Say how many of the lines below include the word "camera". Only the number should be given.

:::

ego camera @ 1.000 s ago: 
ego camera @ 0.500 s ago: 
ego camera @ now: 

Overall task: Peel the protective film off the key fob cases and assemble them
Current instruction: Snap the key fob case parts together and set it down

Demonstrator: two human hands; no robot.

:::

Your response: 3